Their neglect troubled me little at first; but by and by, when the first idle ecstasy of convalescence was beginning to deepen into a sense of responsibilities that I should soon have to gather up and adjust, it woke day by day an increasing uneasiness in my soul. As yet, it is true, the immediate past I could only call up before my mental vision as a blurred picture of certain events the significance of which was suggestive only. Gradually, however, detail by detail, the whole composition of it concentrated, on the blank sheet of my mind, and stood straight before me terribly uncompromising in its sternness of outline. Had I any reason to suppose, in short, that my share in Modred’s death was known to or guessed at by my father, Jason or Zyp? On that pivot turned the whole prospect of my future; for as to myself, were the secret to remain mine alone, I yet felt that I could make out life with a tolerable degree of resignation in the certain knowledge that Modred had forgiven me before he died, for a momentary mad impulse, the provocation to which had been so bitter—the reaction from which had been so immediate and so equally impulsive.
Of my father, I may say at once, I had little fear. His manner toward me when, as he did occasionally, he came and sat by me for a half-hour or so, was marked by a gentleness and affection I had never known him to exhibit before. Pathetic as it was, I could sometimes almost have wished it replaced by a sterner mood, a more dubious attitude; for my remorse at having so bereaved him became a barbed sting in presence of his new condescension to me that dated from the afternoon of my appeal to him, and was intensified by our common loss.
Of Zyp I hardly dared to think, or dared to do more than tremulously hover round the thought that Modred’s death had absolved me from my promise to him to avoid her. Still the thought was there and perhaps I only played with self-deception when I affected to fly from it out of a morbid loyalty to him that was gone. I could not live with and not long for her with all the passion I was capable of.
Therefore it was that I dreaded any possible disclosure of a suspicion on her part—dreaded it with a fever of the mind so fierce that it must truly have retarded my recovery indefinitely had not a counter-irritant occurred to me, in certain moods, in the form of a thought that perhaps, after all, my deed might not so affright one who, on her own showing, found a charm in the contemplation of evil.

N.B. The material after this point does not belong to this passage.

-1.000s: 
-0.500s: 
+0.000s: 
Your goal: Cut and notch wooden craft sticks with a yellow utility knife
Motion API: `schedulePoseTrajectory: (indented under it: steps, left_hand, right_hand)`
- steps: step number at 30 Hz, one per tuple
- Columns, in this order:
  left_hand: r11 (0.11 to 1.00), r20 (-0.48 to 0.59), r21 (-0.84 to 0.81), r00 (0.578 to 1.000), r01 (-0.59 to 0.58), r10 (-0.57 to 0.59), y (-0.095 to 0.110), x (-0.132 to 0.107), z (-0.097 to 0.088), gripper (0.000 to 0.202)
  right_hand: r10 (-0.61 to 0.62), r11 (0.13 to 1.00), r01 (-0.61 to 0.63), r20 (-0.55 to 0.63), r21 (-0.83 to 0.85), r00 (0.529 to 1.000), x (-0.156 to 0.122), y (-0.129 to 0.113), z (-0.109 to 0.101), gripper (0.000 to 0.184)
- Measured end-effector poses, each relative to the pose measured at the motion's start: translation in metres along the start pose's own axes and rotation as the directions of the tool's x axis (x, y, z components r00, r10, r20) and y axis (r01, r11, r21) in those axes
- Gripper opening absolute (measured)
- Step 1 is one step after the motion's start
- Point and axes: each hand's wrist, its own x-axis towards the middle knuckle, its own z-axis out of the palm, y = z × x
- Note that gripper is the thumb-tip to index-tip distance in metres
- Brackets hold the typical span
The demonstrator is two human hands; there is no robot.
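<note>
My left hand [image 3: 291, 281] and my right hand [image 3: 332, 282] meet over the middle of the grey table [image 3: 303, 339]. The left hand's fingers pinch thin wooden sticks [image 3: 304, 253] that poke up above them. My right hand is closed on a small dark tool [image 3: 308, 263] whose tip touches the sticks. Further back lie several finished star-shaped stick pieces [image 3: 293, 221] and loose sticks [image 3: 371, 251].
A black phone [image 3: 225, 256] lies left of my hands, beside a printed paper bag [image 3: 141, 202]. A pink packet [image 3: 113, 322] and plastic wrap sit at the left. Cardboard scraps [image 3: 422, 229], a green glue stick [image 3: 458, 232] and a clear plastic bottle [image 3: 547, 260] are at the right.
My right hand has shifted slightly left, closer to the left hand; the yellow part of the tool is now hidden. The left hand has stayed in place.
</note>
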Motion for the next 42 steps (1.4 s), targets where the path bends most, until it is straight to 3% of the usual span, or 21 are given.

But it was Jason I feared most. Something—I can hardly give it a name—had come to me within the last few weeks that seemed to be the preface to an awakening of the moral right on my part. In the unfolding of this new faculty I was startled and distressed to observe deformities in my brother where I had before seen nothing but manly beauty and a breezy recklessness that I delighted in. Beautiful bodily, I and all must still think him, though it had worried me lately to often observe an expression in his blue eyes that was only new to my new sense. This I can but describe, with despair of the melodramatic sound of it, as poisonous. The pupils were as full and purple as berries of the deadly nightshade.